■ WHAT IS NEEDED ■
All that should be output is the block of lines below from the line with "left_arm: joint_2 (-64" to the line with "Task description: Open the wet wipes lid", both included, exactly as written.

■ SUPPLIED INFORMATION ■

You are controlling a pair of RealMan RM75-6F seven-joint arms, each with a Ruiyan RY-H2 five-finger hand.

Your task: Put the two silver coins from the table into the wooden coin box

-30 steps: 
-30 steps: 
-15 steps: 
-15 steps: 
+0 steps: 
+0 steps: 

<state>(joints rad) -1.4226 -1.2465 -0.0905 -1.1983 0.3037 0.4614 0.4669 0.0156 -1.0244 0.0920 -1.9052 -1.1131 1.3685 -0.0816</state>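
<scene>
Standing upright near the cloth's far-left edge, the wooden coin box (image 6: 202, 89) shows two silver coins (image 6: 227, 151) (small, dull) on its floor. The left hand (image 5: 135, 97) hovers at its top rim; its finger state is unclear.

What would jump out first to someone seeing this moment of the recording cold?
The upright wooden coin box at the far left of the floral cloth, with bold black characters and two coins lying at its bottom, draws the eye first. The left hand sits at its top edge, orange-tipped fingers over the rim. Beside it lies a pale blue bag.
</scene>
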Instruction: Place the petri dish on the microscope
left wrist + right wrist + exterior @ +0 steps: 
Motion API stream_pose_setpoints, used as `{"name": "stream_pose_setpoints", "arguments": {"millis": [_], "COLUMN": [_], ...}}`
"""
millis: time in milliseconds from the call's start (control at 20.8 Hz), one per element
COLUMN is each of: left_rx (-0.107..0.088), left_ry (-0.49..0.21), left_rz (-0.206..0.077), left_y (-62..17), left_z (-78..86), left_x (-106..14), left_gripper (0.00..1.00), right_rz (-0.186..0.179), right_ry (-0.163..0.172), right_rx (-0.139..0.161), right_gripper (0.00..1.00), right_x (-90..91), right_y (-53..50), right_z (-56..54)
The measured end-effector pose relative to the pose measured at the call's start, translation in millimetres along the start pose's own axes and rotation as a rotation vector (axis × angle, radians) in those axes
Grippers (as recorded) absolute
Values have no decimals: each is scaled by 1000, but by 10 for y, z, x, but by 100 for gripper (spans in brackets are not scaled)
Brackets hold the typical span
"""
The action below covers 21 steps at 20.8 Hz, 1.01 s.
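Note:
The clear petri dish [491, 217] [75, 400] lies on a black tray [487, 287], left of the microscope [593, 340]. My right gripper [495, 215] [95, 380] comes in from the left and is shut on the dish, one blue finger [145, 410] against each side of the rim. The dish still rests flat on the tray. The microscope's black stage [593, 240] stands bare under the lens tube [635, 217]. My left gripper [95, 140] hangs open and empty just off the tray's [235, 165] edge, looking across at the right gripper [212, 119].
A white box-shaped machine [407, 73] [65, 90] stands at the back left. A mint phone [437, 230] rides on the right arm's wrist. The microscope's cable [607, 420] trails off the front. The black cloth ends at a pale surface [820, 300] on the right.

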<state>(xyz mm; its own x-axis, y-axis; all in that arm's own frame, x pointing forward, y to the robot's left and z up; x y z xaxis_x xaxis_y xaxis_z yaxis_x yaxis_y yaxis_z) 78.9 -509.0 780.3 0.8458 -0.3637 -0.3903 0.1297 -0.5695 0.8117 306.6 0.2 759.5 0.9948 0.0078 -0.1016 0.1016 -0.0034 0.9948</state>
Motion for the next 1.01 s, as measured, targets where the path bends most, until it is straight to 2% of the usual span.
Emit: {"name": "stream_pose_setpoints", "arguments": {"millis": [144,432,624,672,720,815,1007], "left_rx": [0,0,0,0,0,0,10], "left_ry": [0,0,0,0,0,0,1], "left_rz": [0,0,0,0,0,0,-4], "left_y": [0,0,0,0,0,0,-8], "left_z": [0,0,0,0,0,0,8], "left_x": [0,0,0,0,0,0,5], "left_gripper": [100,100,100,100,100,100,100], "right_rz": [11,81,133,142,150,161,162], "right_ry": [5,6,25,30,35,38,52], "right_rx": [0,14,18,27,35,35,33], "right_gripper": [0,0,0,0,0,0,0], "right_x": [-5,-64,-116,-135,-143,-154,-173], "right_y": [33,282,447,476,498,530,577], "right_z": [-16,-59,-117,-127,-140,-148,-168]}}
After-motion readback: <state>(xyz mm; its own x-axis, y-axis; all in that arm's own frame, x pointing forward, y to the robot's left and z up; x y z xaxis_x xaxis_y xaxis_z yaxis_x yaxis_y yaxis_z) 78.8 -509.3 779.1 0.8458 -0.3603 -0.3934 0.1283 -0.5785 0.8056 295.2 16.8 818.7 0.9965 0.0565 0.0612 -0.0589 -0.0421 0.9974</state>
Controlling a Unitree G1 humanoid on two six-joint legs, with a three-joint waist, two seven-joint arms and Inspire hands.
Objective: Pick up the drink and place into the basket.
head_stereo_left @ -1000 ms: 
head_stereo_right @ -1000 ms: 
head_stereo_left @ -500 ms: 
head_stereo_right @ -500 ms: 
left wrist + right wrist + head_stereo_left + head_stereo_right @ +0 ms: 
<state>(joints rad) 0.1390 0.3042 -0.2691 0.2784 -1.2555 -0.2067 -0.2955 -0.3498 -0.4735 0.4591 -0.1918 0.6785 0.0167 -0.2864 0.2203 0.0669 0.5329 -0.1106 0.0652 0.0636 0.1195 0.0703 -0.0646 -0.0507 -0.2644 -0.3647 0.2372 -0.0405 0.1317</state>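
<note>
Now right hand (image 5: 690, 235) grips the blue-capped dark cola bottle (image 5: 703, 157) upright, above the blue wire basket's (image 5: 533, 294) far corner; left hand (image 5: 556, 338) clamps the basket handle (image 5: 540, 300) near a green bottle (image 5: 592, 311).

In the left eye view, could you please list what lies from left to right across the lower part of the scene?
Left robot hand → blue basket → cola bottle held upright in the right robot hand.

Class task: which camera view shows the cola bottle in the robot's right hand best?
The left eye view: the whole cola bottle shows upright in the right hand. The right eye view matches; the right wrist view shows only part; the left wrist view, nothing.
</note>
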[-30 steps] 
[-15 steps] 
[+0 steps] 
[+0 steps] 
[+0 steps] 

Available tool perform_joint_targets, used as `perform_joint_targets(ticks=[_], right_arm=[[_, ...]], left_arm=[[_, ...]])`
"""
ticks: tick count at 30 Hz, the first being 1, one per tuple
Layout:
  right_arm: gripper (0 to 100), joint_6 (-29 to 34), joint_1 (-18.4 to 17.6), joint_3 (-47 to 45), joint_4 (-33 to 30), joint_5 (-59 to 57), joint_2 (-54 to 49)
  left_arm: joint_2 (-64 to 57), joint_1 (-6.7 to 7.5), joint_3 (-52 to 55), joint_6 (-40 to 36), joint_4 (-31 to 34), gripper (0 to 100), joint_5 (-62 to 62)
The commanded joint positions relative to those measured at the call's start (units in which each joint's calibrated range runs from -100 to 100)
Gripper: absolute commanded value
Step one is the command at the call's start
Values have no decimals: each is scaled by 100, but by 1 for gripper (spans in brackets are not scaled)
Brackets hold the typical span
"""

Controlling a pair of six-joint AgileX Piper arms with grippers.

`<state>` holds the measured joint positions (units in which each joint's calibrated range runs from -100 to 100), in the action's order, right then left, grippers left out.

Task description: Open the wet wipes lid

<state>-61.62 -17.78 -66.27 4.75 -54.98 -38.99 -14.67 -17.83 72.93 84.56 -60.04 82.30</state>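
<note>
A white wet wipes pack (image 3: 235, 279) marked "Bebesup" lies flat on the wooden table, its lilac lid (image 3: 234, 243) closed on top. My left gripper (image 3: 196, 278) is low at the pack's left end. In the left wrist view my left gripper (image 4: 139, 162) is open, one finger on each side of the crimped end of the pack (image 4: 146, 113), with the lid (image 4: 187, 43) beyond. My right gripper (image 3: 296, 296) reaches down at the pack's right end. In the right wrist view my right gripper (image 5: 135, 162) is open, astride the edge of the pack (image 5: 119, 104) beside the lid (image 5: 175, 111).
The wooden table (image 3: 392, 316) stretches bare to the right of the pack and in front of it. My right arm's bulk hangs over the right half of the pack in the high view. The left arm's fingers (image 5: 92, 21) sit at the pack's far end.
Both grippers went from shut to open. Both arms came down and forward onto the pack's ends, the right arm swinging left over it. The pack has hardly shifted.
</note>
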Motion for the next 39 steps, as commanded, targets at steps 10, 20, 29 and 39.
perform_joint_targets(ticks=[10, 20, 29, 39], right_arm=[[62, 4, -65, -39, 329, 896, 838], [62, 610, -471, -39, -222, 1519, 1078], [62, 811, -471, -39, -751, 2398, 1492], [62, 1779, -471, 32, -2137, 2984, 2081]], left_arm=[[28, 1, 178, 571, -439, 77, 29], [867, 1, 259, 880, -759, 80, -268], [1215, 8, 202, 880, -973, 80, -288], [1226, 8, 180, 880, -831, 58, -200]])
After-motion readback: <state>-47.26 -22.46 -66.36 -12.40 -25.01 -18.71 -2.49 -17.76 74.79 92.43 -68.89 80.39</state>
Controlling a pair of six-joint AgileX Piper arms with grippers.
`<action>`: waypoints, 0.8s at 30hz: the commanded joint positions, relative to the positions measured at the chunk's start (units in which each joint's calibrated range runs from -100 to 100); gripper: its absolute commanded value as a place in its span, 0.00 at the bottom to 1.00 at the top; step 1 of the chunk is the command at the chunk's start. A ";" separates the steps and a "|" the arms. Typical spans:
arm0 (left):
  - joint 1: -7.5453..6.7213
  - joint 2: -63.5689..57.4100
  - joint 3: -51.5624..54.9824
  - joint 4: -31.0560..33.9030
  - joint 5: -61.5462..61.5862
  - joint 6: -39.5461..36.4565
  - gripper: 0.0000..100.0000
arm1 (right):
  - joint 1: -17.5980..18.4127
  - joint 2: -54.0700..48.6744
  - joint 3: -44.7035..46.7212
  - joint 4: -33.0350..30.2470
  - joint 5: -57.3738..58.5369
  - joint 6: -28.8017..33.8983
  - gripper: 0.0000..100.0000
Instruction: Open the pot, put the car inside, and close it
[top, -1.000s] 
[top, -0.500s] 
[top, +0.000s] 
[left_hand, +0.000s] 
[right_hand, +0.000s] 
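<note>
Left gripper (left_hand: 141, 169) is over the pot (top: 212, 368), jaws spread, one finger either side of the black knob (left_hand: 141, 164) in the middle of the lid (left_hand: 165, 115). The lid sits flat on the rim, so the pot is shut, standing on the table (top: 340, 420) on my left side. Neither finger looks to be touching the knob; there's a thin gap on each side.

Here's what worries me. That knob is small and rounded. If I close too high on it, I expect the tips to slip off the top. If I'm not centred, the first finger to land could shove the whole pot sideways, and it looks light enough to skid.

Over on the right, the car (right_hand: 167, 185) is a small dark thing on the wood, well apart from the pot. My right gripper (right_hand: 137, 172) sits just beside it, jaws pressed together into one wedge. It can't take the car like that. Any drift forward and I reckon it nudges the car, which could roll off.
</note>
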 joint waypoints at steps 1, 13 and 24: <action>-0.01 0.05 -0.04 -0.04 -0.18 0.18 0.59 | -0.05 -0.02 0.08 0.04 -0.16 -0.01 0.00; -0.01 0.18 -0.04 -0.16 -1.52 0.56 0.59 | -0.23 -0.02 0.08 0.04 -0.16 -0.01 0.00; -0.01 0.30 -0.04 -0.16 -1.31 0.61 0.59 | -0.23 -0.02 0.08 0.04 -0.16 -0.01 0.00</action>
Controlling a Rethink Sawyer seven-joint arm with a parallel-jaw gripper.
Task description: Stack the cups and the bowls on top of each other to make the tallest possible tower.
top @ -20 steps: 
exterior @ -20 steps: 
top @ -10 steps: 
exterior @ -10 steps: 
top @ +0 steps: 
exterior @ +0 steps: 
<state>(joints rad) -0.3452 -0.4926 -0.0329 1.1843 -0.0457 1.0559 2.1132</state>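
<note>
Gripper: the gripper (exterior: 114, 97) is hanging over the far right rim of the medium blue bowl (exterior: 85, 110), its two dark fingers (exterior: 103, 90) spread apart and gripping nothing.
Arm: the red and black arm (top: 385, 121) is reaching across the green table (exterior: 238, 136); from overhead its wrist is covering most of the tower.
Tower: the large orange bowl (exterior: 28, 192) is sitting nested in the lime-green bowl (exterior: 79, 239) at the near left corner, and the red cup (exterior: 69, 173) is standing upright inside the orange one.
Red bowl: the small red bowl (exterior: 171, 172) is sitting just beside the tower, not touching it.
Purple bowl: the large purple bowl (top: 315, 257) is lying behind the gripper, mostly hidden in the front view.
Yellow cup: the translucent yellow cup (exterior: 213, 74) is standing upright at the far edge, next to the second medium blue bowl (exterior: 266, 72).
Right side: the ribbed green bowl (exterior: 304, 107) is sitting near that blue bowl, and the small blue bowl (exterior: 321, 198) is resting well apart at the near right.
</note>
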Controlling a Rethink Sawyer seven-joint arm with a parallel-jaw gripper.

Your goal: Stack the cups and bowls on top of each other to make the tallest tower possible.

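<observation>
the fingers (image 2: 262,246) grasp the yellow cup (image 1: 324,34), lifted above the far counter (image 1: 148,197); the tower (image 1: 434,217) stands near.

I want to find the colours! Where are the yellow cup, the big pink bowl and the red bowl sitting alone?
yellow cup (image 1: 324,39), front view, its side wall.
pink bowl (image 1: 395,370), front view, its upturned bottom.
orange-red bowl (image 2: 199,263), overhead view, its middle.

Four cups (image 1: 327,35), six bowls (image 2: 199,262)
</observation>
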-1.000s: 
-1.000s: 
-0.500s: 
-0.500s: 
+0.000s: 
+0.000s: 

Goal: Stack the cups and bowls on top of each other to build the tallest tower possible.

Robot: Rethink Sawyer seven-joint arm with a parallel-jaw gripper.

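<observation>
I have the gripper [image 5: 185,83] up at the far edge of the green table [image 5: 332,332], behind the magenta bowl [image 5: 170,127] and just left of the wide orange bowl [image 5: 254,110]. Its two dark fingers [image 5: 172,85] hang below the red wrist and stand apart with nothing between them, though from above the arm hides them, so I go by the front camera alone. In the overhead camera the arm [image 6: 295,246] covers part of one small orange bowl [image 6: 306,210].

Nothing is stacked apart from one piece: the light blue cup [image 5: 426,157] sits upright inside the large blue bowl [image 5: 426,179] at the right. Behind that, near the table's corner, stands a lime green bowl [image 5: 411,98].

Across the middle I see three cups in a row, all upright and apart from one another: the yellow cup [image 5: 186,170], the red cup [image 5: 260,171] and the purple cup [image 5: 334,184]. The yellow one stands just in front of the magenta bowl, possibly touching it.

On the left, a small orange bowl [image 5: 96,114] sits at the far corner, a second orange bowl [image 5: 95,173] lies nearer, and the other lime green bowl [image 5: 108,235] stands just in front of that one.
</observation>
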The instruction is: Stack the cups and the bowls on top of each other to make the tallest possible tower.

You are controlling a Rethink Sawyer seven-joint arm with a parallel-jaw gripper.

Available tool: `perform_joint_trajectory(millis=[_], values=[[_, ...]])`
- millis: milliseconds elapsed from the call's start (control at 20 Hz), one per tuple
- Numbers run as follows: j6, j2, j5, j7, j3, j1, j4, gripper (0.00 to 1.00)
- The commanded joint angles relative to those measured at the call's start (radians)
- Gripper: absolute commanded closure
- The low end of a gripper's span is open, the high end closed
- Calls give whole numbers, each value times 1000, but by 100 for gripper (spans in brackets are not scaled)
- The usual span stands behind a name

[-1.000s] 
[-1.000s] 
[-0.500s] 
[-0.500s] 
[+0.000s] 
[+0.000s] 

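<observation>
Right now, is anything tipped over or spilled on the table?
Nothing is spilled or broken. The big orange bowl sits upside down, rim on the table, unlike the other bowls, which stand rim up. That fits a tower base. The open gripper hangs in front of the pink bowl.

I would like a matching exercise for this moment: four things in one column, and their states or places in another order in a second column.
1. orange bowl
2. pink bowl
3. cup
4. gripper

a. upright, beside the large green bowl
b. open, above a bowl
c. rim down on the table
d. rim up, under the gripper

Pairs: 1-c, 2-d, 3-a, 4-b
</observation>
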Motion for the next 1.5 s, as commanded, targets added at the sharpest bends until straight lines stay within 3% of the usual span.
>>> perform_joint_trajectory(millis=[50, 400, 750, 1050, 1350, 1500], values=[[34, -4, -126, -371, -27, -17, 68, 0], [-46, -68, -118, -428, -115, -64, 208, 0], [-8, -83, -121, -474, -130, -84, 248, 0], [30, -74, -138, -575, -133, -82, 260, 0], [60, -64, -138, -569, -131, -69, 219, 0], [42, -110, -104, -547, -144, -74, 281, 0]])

■ EXPECTED OUTPUT ■
  left_arm: joint_2 (-64 to 57), joint_1 (-6.7 to 7.5), joint_3 (-52 to 55), joint_6 (-40 to 36), joint_4 (-31 to 34), gripper (0 to 100), joint_5 (-62 to 62)
The commanded joint positions relative to those measured at the call's start (units in which each joint's calibrated range runs from -100 to 100)
Gripper: absolute commanded value
Step one is the command at the call's start
Values have no decimals: each is scaled by 100, but by 1 for gripper (spans in brackets are not scaled)
Brackets hold the typical span
"""

Controlling a pair of six-joint AgileX Piper arms with grippers.

`<state>` holds the measured joint positions (units in which each joint's calibrated range runs from -100 to 100), in the action's order, right then left, grippers left out.

Task description: Open the wet wipes lid

The output above is complete as it stands.